Darf sich ein Kind für den Tod entscheiden?

Brüssel. Ein Kind wurde neun Jahre alt. Ein zweites starb mit elf. Und das dritte wurde 17. Sie alle waren unheilbar krank. Und sie alle entschieden sich bewusst fürs Sterben.

Vor fünf Jahren hat Belgien die aktive Sterbehilfe auf Minderjährige ausgeweitet, ohne Altersgrenze. Mindestens drei Mal wurde sie seither angewendet.

Die belgische Regelung ist in der EU einmalig. In den Niederlanden ist aktive Sterbehilfe ab zwölf Jahren erlaubt, in Luxemburg nur bei Volljährigen. In Belgien dürfen Erwachsene seit 2002 um ihren Tod bitten, in Deutschland ist aktive Sterbehilfe komplett verboten. Passive Sterbehilfe – das Abschalten von Apparaten – und indirekte Sterbehilfe, bei der starke Medikamente Schmerzen lindern und als Nebenwirkung das Sterben beschleunigen, sind zulässig.

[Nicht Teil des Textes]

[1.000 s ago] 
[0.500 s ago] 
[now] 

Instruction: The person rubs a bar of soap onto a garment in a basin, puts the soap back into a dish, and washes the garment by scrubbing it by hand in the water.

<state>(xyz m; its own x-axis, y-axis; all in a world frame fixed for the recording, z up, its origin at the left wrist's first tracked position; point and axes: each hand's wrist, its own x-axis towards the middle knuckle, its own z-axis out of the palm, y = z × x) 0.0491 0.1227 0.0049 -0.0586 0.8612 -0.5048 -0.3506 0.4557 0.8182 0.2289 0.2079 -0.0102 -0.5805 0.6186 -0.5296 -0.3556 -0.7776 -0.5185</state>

Die Ausweitung des belgischen Gesetzes vor fünf Jahren löste heftige Diskussionen aus. Kann ein Siebenjähriger die Dimension dieser Entscheidung begreifen? Noch während der Abstimmung im Parlament am 13. Februar 2014 rief ein Zuschauer „Mörder“ in den Saal. Als 2016 der erste Fall bekannt wurde, schaltete sich der Vatikan ein. Das Gesetz nehme Kindern das Recht auf Leben, hieß es. Die staatliche Sterbehilfe-Kommission sieht das anders. Obwohl die Regel nur wenige Kinder betreffe, sei sie sinnvoll, heißt in einem Bericht aus dem vergangenen Jahr. So hätten Minderjährige die freie Wahl und ein Mitspracherecht beim Ende ihres Lebens. „Das Wichtigste ist, dass das Kind die Entscheidung trifft“, sagt die Anwältin Jacqueline Herremans, die der Kommission angehört, der Deutschen Presse-Agentur in Brüssel.